▽

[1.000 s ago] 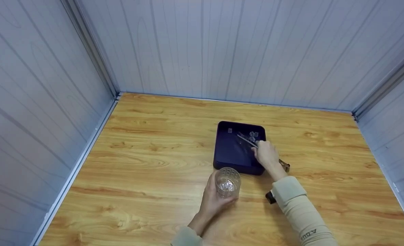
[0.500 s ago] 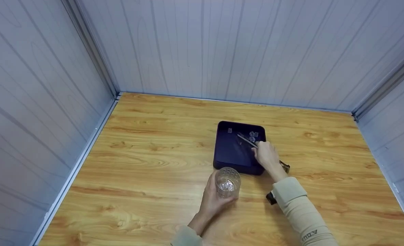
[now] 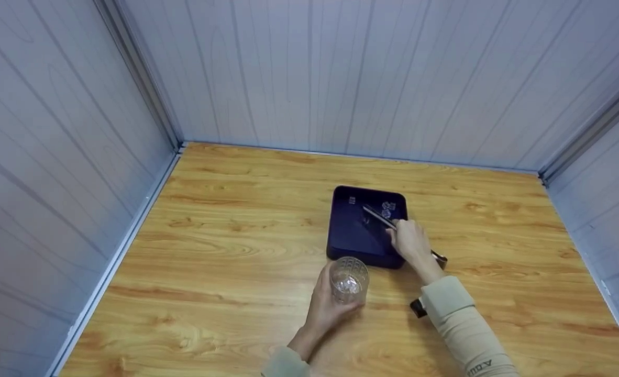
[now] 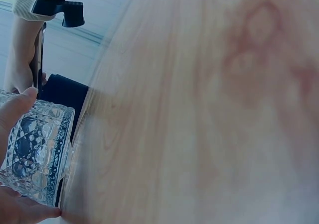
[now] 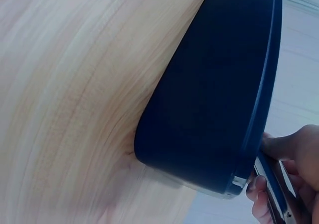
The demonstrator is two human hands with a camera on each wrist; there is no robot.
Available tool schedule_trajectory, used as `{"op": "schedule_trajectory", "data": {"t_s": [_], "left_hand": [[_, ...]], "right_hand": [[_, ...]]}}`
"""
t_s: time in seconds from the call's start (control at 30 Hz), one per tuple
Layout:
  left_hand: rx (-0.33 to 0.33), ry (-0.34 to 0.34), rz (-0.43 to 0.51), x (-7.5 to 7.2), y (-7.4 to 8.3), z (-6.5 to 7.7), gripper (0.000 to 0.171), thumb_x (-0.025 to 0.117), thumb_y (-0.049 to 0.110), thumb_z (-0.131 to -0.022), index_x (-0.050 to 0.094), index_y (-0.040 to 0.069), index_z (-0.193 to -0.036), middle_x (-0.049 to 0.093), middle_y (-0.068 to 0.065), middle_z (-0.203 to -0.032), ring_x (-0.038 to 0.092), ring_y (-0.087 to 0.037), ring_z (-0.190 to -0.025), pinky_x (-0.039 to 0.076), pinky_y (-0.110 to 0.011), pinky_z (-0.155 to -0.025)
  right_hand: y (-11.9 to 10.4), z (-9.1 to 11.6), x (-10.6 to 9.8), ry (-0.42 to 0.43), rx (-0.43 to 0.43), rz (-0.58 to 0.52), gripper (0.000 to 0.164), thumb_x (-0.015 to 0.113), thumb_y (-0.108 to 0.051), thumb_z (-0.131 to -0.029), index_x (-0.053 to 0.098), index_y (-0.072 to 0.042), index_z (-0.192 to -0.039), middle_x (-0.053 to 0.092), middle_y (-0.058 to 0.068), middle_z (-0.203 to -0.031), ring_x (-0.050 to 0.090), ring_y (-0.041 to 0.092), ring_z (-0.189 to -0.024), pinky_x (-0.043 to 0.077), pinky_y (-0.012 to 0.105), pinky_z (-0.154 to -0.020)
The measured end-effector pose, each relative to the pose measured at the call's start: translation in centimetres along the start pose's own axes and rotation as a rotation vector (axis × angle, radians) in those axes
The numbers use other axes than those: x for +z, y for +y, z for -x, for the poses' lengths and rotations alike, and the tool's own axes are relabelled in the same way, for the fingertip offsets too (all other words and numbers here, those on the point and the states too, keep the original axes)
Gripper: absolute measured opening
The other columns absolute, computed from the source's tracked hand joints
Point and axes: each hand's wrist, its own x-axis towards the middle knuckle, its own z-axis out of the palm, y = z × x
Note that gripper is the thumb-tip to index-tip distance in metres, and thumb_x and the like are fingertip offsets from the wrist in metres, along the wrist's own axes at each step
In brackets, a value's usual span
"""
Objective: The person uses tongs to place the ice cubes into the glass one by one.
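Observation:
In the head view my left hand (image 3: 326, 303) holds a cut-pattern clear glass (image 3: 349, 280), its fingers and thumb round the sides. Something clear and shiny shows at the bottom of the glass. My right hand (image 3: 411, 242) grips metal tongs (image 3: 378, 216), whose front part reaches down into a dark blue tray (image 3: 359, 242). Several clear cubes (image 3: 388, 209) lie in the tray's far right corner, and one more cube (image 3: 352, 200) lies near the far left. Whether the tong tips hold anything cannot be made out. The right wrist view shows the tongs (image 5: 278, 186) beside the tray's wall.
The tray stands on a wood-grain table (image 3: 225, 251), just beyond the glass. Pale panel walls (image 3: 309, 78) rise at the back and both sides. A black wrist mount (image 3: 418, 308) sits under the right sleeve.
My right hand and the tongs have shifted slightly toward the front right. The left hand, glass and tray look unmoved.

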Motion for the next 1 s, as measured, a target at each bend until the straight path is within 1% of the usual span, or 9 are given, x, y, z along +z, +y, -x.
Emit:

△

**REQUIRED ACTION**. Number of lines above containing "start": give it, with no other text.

**SOLUTION FOR THIS TASK**. 2